Copy exactly the lines of the material below that fall between the line with "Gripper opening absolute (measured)" and the line with "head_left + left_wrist", both of those lines included; pictures stay out.

[Provided data Boundary: Start]

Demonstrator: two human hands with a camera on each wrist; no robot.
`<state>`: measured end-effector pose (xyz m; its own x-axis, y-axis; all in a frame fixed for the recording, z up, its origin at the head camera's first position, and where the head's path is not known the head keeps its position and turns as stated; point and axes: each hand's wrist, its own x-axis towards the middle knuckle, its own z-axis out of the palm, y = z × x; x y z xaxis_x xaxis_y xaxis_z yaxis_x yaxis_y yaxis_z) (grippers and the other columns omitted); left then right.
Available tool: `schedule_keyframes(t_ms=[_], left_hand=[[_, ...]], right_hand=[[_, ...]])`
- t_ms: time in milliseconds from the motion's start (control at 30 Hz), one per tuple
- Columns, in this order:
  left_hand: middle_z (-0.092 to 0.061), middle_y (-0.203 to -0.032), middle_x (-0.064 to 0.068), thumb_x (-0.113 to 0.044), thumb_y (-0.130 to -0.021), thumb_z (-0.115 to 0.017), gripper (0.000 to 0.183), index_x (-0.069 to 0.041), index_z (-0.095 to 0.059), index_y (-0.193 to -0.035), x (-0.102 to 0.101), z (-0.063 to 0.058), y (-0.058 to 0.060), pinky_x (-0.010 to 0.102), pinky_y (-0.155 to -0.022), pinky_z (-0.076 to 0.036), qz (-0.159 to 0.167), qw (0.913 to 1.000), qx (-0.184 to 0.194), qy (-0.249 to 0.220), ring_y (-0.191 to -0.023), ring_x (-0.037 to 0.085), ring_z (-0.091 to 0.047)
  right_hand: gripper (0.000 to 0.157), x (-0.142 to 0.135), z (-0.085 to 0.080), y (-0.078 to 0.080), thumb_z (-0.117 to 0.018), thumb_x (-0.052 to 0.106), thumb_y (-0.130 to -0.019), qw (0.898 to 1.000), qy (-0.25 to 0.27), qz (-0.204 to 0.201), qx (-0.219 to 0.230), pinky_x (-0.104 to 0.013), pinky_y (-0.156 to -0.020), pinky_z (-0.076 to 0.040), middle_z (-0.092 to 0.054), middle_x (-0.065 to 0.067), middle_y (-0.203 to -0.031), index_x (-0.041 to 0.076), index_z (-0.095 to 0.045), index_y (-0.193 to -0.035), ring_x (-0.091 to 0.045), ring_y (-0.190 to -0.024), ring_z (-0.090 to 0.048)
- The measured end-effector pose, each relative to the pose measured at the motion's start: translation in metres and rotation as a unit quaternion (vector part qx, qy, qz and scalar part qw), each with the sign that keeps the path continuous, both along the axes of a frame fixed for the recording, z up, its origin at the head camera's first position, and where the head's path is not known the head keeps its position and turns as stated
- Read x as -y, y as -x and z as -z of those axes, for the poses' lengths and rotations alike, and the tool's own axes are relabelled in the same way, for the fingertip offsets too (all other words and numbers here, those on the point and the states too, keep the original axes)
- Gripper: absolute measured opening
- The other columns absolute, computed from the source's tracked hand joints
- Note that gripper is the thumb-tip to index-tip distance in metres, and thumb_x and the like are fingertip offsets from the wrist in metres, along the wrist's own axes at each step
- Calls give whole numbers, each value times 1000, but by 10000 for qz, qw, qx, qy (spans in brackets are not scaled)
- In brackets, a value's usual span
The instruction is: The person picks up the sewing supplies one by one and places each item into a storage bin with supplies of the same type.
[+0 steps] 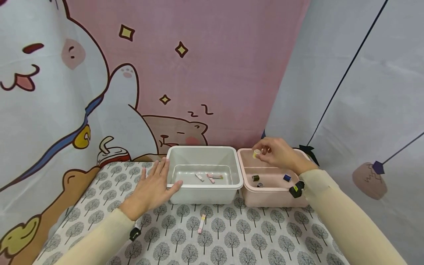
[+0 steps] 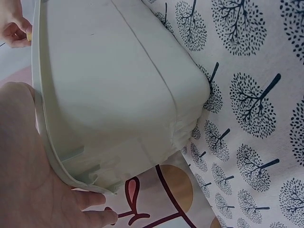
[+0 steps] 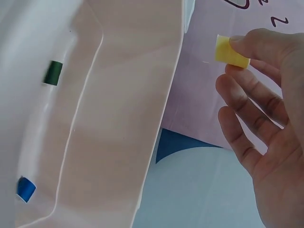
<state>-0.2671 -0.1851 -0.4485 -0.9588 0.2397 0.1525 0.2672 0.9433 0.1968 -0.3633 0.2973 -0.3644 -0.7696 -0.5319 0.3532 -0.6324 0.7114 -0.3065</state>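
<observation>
My right hand (image 1: 276,154) pinches a yellow thread spool (image 1: 256,153) between thumb and fingers, raised over the pink bin (image 1: 275,199). Inside that bin lie a dark green spool (image 3: 53,73), a blue spool (image 3: 26,189) and a small greyish one (image 1: 260,184). My left hand (image 1: 150,189) rests on the left rim of the white bin (image 1: 203,195), fingers extended and thumb over the front edge. In the left wrist view, the palm lies along this bin's rim.
Several small pink-and-white sticks (image 1: 215,176) lie on the white bin's floor. Another slim stick (image 1: 201,223) is on the tree-print tablecloth (image 1: 179,254) in front. Both bins stand side by side against a cartoon-printed curtain (image 1: 225,73).
</observation>
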Motion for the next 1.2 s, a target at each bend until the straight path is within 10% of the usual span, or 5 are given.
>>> schedule_keyframes(t_ms=[1200], left_hand=[[-9, -196, 20, -86, -115, -28, 112, 0, -14, -186, 0, -2, -1, 85, -140, -13, 2, 10000, -11, -12, -181, 53, -18]], right_hand=[[29, 7, 5, 9, -92, 17, -99, 9982, -279, 449, 296, -36, -80, -64, -86, -11, -118, 12, -87, -127, -21, -97, -77]])
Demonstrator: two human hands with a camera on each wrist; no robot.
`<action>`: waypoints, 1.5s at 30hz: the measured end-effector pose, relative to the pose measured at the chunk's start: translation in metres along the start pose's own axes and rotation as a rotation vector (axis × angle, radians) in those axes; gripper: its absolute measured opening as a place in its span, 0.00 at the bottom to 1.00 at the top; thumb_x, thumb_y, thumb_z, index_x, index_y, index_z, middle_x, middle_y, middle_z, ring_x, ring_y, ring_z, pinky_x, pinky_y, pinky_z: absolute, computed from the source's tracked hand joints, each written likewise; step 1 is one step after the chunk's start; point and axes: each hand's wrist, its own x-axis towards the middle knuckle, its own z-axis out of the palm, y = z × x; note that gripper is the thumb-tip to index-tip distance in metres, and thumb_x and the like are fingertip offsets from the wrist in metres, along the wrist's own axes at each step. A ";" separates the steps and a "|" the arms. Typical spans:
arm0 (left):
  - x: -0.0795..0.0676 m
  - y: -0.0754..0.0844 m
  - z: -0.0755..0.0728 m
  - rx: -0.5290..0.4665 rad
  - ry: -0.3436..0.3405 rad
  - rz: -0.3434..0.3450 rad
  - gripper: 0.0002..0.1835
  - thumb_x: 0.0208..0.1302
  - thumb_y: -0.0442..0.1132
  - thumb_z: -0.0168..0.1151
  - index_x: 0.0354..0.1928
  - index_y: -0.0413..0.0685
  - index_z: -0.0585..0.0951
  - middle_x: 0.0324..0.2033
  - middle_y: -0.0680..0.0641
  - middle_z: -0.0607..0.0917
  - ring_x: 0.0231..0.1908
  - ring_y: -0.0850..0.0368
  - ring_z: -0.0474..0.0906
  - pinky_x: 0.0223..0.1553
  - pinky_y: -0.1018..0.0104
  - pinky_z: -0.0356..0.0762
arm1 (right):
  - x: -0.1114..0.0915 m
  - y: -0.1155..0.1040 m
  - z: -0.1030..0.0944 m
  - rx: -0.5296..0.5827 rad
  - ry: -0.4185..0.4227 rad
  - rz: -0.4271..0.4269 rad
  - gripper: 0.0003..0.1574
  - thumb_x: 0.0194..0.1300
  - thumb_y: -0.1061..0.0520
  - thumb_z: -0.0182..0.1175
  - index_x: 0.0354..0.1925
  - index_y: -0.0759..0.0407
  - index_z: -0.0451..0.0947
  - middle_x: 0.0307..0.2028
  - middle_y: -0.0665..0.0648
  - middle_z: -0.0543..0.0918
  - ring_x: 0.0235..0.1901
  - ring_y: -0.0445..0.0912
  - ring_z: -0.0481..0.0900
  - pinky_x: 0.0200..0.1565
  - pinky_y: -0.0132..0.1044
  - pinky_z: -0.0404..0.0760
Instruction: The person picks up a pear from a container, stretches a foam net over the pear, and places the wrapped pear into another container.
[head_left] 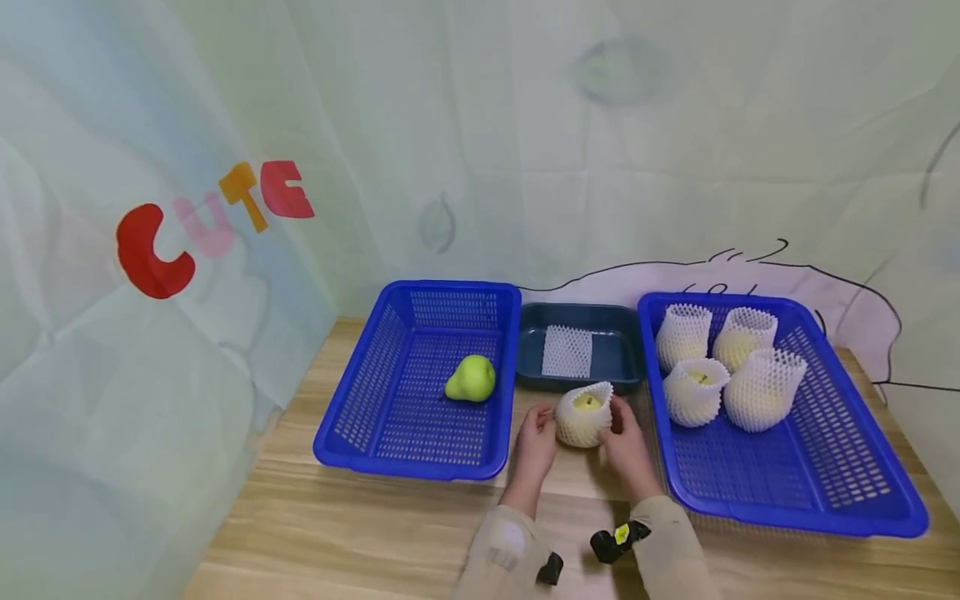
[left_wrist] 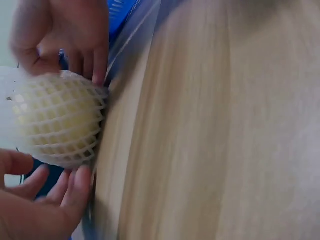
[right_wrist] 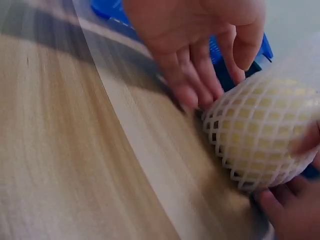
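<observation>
A pear [head_left: 583, 423] in a white foam net stands on the table between the two hands, stem up, the net's upper edge flaring above it. My right hand [head_left: 626, 442] holds its right side, thumb [right_wrist: 306, 142] in front and fingers behind. At the left side my left hand [head_left: 536, 442] has its fingers loosely extended, the fingertips [right_wrist: 187, 96] at the net's lower edge. In the left wrist view the netted pear [left_wrist: 60, 120] lies between both hands. A bare green pear [head_left: 472, 379] lies in the left blue basket [head_left: 420, 463].
The right blue basket [head_left: 795, 518] holds several netted pears [head_left: 761, 392] toward its back. Between the baskets stands a dark tray [head_left: 618, 350] with a flat foam net [head_left: 567, 352] inside. A printed cloth [head_left: 480, 150] hangs behind the wooden table [head_left: 330, 533].
</observation>
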 end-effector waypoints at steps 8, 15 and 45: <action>-0.006 0.003 -0.002 -0.341 -0.158 -0.164 0.22 0.59 0.28 0.43 0.57 0.29 0.69 0.50 0.35 0.75 0.31 0.59 0.73 0.32 0.62 0.77 | -0.007 -0.006 0.011 -0.010 -0.078 -0.078 0.56 0.41 0.66 0.68 0.63 0.73 0.47 0.56 0.72 0.61 0.55 0.61 0.62 0.59 0.52 0.58; -0.012 0.036 -0.005 -0.683 -0.200 -0.096 0.18 0.68 0.39 0.48 0.56 0.37 0.66 0.41 0.45 0.75 0.36 0.62 0.74 0.43 0.53 0.74 | -0.011 -0.065 -0.006 0.117 -0.046 -0.075 0.60 0.46 0.62 0.71 0.67 0.65 0.43 0.59 0.68 0.62 0.56 0.56 0.62 0.59 0.47 0.60; -0.038 0.091 -0.007 -1.178 -0.407 -0.229 0.05 0.70 0.40 0.49 0.39 0.51 0.74 0.33 0.51 0.84 0.40 0.59 0.79 0.52 0.58 0.72 | -0.039 -0.136 -0.058 -0.026 -0.121 -0.290 0.54 0.47 0.60 0.72 0.64 0.63 0.50 0.54 0.64 0.66 0.53 0.52 0.65 0.56 0.47 0.61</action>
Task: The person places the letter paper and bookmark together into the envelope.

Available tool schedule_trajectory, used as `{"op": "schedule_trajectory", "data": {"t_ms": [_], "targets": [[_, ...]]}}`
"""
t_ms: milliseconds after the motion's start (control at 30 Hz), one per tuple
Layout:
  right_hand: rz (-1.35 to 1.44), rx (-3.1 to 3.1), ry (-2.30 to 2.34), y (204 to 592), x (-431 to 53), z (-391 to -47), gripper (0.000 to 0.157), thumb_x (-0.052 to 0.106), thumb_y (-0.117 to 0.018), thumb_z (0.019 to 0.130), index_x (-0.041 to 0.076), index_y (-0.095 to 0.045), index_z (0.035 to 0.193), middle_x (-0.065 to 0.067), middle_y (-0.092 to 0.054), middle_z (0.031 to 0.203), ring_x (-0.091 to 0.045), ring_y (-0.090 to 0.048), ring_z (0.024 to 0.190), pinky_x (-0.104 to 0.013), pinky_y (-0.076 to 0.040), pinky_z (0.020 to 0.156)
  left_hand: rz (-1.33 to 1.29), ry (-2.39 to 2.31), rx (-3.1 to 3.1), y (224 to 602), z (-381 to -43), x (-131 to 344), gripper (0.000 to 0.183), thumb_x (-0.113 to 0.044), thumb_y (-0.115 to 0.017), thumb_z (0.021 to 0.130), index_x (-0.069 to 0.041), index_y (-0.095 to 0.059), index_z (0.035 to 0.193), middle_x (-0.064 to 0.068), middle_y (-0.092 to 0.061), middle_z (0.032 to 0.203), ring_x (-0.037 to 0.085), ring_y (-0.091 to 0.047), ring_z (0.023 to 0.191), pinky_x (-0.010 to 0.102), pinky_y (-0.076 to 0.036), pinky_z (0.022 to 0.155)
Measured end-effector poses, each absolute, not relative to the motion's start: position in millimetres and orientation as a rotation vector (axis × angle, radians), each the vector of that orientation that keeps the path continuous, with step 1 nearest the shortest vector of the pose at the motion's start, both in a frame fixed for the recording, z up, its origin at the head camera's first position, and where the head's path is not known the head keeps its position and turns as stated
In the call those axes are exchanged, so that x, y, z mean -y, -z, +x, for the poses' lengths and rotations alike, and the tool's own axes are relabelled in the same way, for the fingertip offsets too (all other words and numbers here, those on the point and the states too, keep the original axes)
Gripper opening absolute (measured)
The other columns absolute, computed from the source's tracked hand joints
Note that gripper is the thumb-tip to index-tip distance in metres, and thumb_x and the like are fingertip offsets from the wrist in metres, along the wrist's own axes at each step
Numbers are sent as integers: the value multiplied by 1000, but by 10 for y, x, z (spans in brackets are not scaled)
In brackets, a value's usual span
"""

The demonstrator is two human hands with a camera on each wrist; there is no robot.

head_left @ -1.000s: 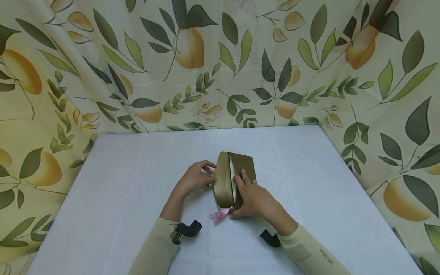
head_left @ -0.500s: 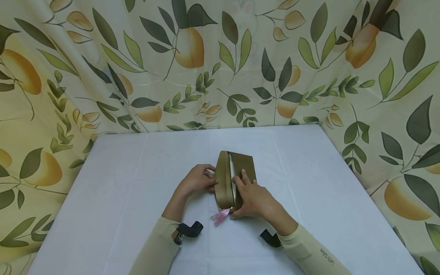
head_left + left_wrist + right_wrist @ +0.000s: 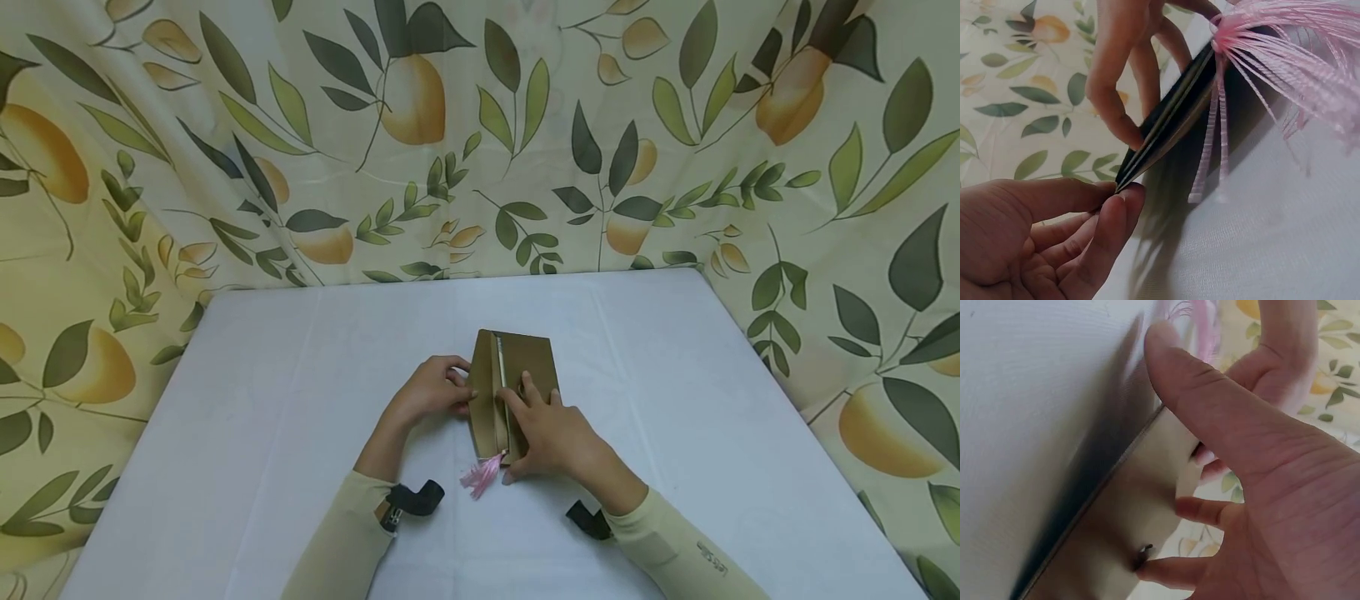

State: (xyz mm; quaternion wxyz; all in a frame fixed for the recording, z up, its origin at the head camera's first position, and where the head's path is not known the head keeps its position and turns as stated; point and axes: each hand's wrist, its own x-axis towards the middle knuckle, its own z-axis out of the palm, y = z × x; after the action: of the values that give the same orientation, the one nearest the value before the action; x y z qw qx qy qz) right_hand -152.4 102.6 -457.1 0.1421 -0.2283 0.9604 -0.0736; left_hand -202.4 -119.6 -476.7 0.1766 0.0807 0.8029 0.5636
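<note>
A gold-brown folding wallet (image 3: 528, 354) with a pale strip along its middle lies on the white-covered table, and a pink tassel (image 3: 482, 475) hangs from its near end. At its left edge my left hand (image 3: 431, 387) pinches the edge between thumb and finger; the left wrist view shows this grip at the corner of the thin layers. My right hand (image 3: 558, 429) spreads over the right half, index fingertip at the middle strip and thumb at the near edge. In the right wrist view its fingertips touch the brown face beside a small dark snap (image 3: 1144, 551).
White cloth (image 3: 300, 433) covers the table around the wallet. Behind and beside the table hangs a curtain (image 3: 420, 200) printed with fruit and leaves. Dark wrist straps (image 3: 416, 498) stick out from both sleeves.
The wallet's left part has gone from bulging to flatter, and its middle strip has shifted left. My right index finger has moved left with it. My left hand has moved slightly nearer to me.
</note>
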Motion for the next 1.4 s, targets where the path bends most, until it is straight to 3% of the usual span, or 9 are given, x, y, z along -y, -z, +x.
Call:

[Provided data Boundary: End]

→ **Answer to this task**:
Gripper opening absolute (measured)
The other columns absolute, computed from the source's tracked hand joints
Note that gripper is the thumb-tip to index-tip distance in metres, and thumb_x and the like are fingertip offsets from the wrist in metres, along the wrist's own axes at each step
Numbers are sent as integers: the value multiplied by 1000, but by 10 for y, x, z (spans in brackets are not scaled)
In brackets, a value's usual span
"""

The demonstrator is two human hands with a camera on each wrist; there is no robot.

head_left @ -1.000s: 
head_left @ -0.500s: 
head_left + left_wrist + right_wrist @ +0.000s: 

This exercise requires no further response.